- _Required work_:
From the first line through the last, transcribe the listing word for word.

- _Collected material_:
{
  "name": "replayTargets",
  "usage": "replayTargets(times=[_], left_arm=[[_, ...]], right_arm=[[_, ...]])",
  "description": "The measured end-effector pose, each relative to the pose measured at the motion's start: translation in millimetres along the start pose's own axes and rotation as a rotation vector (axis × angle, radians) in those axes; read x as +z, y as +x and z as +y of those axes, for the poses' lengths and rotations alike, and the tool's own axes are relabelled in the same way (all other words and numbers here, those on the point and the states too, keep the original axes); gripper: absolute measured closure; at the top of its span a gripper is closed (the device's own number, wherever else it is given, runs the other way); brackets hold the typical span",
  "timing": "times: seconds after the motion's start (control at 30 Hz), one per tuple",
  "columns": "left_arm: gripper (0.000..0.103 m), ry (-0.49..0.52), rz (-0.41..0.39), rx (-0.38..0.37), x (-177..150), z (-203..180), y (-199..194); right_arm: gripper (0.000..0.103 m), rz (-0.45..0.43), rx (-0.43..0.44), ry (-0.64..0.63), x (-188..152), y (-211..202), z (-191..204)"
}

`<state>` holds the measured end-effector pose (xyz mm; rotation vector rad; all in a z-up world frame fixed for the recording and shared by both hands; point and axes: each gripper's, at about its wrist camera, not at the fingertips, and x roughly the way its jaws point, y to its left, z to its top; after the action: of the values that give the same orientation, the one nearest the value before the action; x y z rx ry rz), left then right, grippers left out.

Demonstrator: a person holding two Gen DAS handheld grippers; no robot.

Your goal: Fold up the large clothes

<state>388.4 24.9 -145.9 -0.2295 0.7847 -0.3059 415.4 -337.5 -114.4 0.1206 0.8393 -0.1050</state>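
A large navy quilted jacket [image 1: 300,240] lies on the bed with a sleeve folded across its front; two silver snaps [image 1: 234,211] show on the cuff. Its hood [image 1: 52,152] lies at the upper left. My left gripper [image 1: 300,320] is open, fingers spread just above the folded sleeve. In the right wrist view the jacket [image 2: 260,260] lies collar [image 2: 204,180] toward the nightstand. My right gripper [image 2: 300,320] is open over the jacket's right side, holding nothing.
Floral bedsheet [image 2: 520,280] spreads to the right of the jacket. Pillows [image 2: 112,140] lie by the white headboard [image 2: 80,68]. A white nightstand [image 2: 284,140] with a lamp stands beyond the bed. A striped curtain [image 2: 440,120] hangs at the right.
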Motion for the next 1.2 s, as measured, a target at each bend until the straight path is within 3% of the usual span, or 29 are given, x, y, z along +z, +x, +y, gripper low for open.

- _Written answer_:
{
  "name": "replayTargets",
  "usage": "replayTargets(times=[_], left_arm=[[_, ...]], right_arm=[[_, ...]])",
  "description": "The measured end-effector pose, each relative to the pose measured at the motion's start: translation in millimetres along the start pose's own axes and rotation as a rotation vector (axis × angle, radians) in those axes; read x as +z, y as +x and z as +y of those axes, for the poses' lengths and rotations alike, and the tool's own axes are relabelled in the same way (all other words and numbers here, those on the point and the states too, keep the original axes); gripper: absolute measured closure; at the top of its span a gripper is closed (the device's own number, wherever else it is given, runs the other way); brackets hold the typical span",
  "timing": "times: seconds after the motion's start (control at 30 Hz), one per tuple",
  "columns": "left_arm: gripper (0.000..0.103 m), ry (-0.49..0.52), rz (-0.41..0.39), rx (-0.38..0.37), x (-177..150), z (-203..180), y (-199..194); right_arm: gripper (0.000..0.103 m), rz (-0.45..0.43), rx (-0.43..0.44), ry (-0.64..0.63), x (-188..152), y (-211..202), z (-191..204)"
}

`<state>` holds the measured end-effector pose (xyz mm; rotation vector rad; all in a z-up world frame fixed for the recording and shared by both hands; point and axes: each gripper's, at about its wrist camera, not at the fingertips, and x roughly the way its jaws point, y to its left, z to its top; after the action: of the values that give the same orientation, the one nearest the value before the action; x y z rx ry rz), left then right, grippers left out.

Demonstrator: a person holding two Gen DAS handheld grippers; no robot.

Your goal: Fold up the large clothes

<state>388.4 24.9 -145.9 -0.2295 0.7847 -0.3059 415.4 -337.5 -114.4 0.1206 0.8393 -0.1050</state>
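A large navy quilted jacket [image 1: 300,240] lies on the bed with a sleeve folded across its front; two silver snaps [image 1: 234,211] show on the cuff. Its hood [image 1: 52,152] lies at the upper left. My left gripper [image 1: 300,320] is open, fingers spread just above the folded sleeve. In the right wrist view the jacket [image 2: 260,260] lies collar [image 2: 204,180] toward the nightstand. My right gripper [image 2: 300,320] is open over the jacket's right side, holding nothing.
Floral bedsheet [image 2: 520,280] spreads to the right of the jacket. Pillows [image 2: 112,140] lie by the white headboard [image 2: 80,68]. A white nightstand [image 2: 284,140] with a lamp stands beyond the bed. A striped curtain [image 2: 440,120] hangs at the right.
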Motion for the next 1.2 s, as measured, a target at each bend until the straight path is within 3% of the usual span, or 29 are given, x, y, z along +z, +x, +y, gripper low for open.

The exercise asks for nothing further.